Наши ифлийские профессора и доценты, встретив кого-либо из давнишних студентов, охотно предавались воспоминаниям о том, канувшем в легенду институте, где они вырастили учеников и последователей. Милый Николай Каллиникович, прежде живой, общительный, искал уединенности, чтоб на досуге с глазу на глаз, один на один разобраться с предстоящим, подступающим. Его умные глаза были полны глубокой, откровенной печали от близости расставания, ухода.

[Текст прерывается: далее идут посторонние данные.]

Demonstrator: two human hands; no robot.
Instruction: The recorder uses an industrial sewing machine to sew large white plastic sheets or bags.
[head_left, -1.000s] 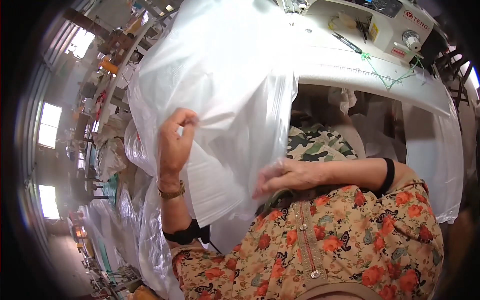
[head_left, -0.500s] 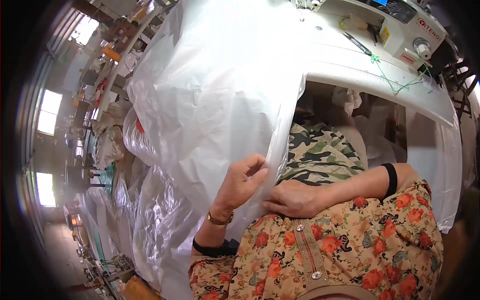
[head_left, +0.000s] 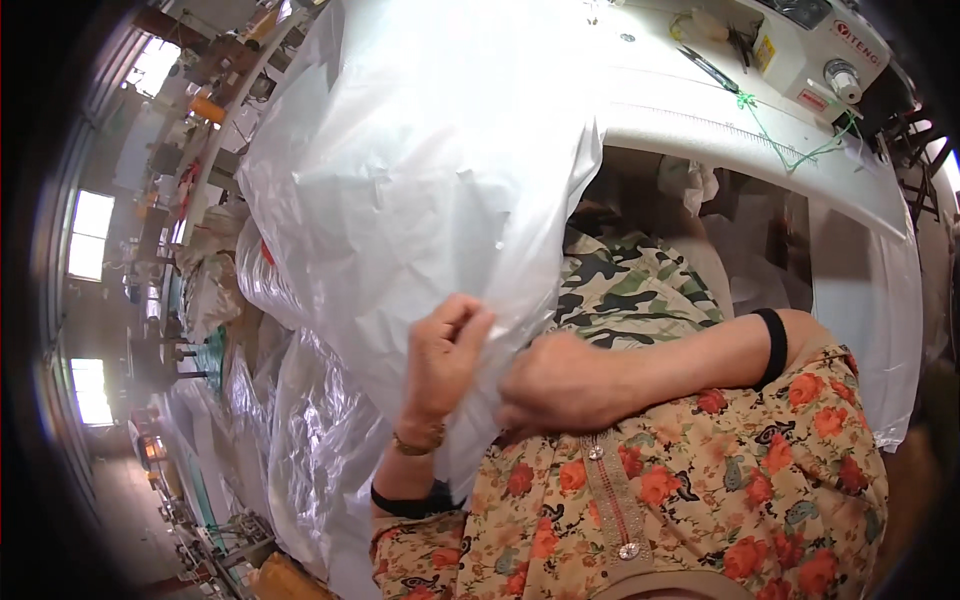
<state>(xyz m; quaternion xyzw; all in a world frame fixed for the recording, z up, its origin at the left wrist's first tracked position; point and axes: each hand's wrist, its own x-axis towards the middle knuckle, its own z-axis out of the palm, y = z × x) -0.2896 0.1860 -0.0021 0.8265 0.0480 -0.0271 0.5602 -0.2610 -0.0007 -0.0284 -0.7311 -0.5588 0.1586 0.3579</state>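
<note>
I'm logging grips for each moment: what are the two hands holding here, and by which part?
Both hold the white plastic sheet at its lower edge: the left hand pinches it from the front, and the right hand grips it just beside.

A white work table (head_left: 700,115) curves across the top from twelve to three o'clock, carrying a white sewing machine (head_left: 815,50) at one o'clock, dark scissors (head_left: 712,68) and a loose green thread (head_left: 790,150). At nine o'clock two bright windows (head_left: 88,235) let daylight into a dim hall, with a third window (head_left: 152,65) at eleven o'clock, and rows of cluttered workbenches (head_left: 200,200) stretch away between them. Shiny clear plastic bundles (head_left: 320,440) are heaped along the aisle at seven to eight o'clock, above a brownish floor (head_left: 125,510).
</note>
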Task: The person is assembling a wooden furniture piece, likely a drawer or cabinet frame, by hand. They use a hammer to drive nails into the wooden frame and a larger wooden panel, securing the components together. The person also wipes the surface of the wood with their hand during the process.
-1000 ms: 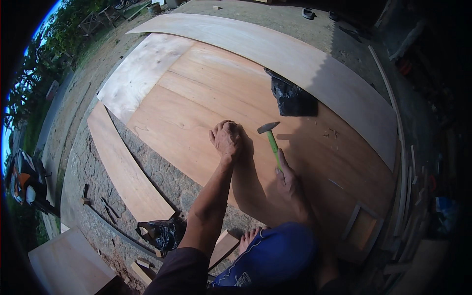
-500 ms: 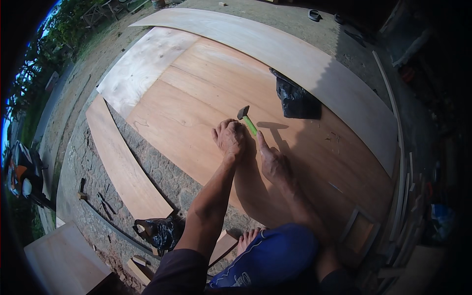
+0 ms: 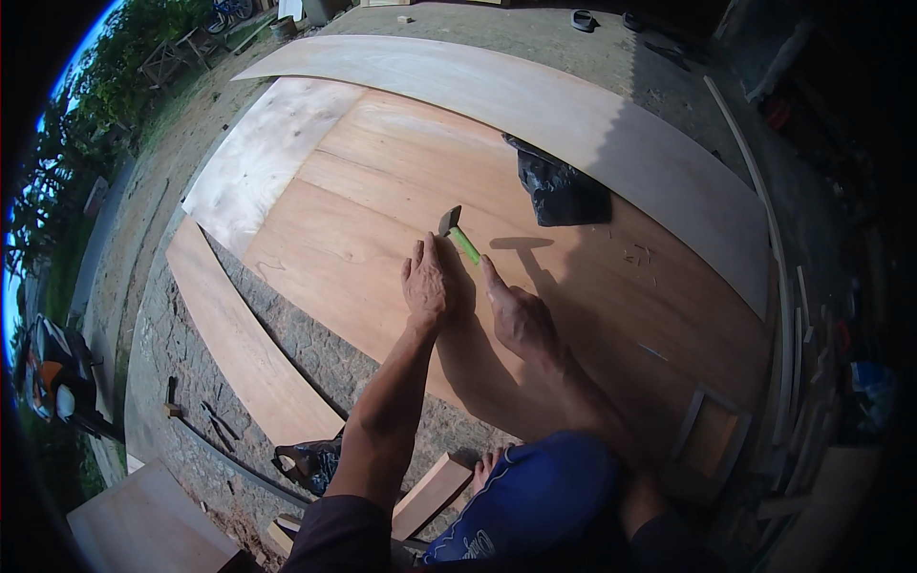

«Девочка лежит в конверте, и у нее официальный вид»… Но дальше не шло. Как чудовищно трудно, оказывается, слово со словом свести, когда намеренно ладишься писать. Что про что и как дальше? Не хватало смекалки на некую художественность. Все было проще и куда как труднее. Поди опиши. Так ведь скатишься в жалкий натурализм. Рванет память слуха несмолкаемым криком, сотрясающим день и ночь немилосердную обитель с обрубком названия – роддом. А уж я-то не намеревалась кричать. Обошлось ли? Где же навязчиво разрекламированное обезболивание? Где оно? Обман местный. И вселенский обман мужчин с их изощренной военной техникой убийств и тупым равнодушием – ничего в помощь рождению человека. Только – война. И в таких муках рожденных они бросают на войну, на убийство. А война – то как раз и подоспела. В эти дни Германия напала на Польшу. Началась Вторая мировая.
Я вроде бы в прострации, однако цепко ловлю боковым зрением, как на крохотную неподатливую ручку надевают резиновый
К застекленной двери приникла со стороны коридора какая-то женщина, разглядывает родильный зал и меня, ближнюю к двери. Но и она уходит. Перемещенная на каталку, я поравнялась с ней в коридоре. Она удалялась в сопровождении медсестры.
– Жена Буденного. Больно молода, – успела сообщить мне нянечка, толкая каталку в обгон их, – чтобы родить ей полегче, гуляют ее туда-сюда, до последнего, пока не схватит.
Она в домашнем коричневом фланелевом халате, лицо ясное, совсем молодое, открытое, еще не схваченное мукой.
В палате. Лежу. В голове ничего навязчивого, пусто, чисто – полузабытье. Покой.
Но тихие всхлипы с соседней кровати. В неурочный час женщине принесла санитарка снизу записку: муж прощался, вызван повесткой как резервист.
Возбужденные лица дежурных медсестер. Замещен палатный врач, забран на военные сборы.
Задувает в палату войной.
Под вечер прорвался шквал записок, поздравлений, цветов. Встрепенулись ифлийцы – первенец на курсе. Никто из парней ни слова о войне. Только подруга Люся Можаева после всех пожеланий «моей крестнице Оле» (имя я заранее из шапки вытянула) с женской добросовестностью сообщила: «В институте тревожно, ребят забирают даже со второго курса. Дезьку, верно, тоже. Ну да об этом еще успеем поговорить».
Павел в записке заверяет в любви к девочке (сам взволнованно ждал сына). Пишет: «Боюсь, что ты меня теперь меньше любишь». Зачем же так? И с чего? Он многое наперед знает, чего я не знаю о себе.
В коридор въезжает двухэтажная конструкция под самые двери палаты. Спеленутые младенцы спят, попискивают, взрываются посильным плачем. Их разносят матерям. Приблизилась и ко мне нянечка – на обеих руках по кульку. Один кладет у моей подушки, другой уносит в соседнюю отдельную палату, жене Буденного.
Воркуют в палате матери, знакомятся со своими новорожденными, разворачивают одеяльце, пеленки, ощупывают, все ли у ребенка на месте. Я робею перед своей, не осмеливаюсь ее разворачивать. Девочка мне нравится. Головка ее всем на удивление в копне черных волос, косые прядки сползают на лоб, на уши, и она кажется куда старше своих двух суток. Я даже тщеславлюсь втихомолку.
А забирает нянечка младенцев в обратном порядке. Сначала у меня и с моей на руке направляется за той, за буденновской. Черед день-другой мне от жены маршала поступает:
– Давайте поменяемся.
Еще бы, – говорю я в ответ нянечке, – при такой-то прическе у моей.
Через сорок с лишним лет в издательстве «Московский рабочий» на Чистопрудном бульваре выходила моя книга. Выйдя из лифта, я увидела на двери табличку: «Н.С. Буденная». Едва удержалась от соблазна заглянуть, какой стала та девочка, что бок о бок с моей начинала жить. Но мне дальше по коридору – к другому редактору.
Нас выписали с задержкой на сутки. За нами приехали вдвоем Павел и Изя.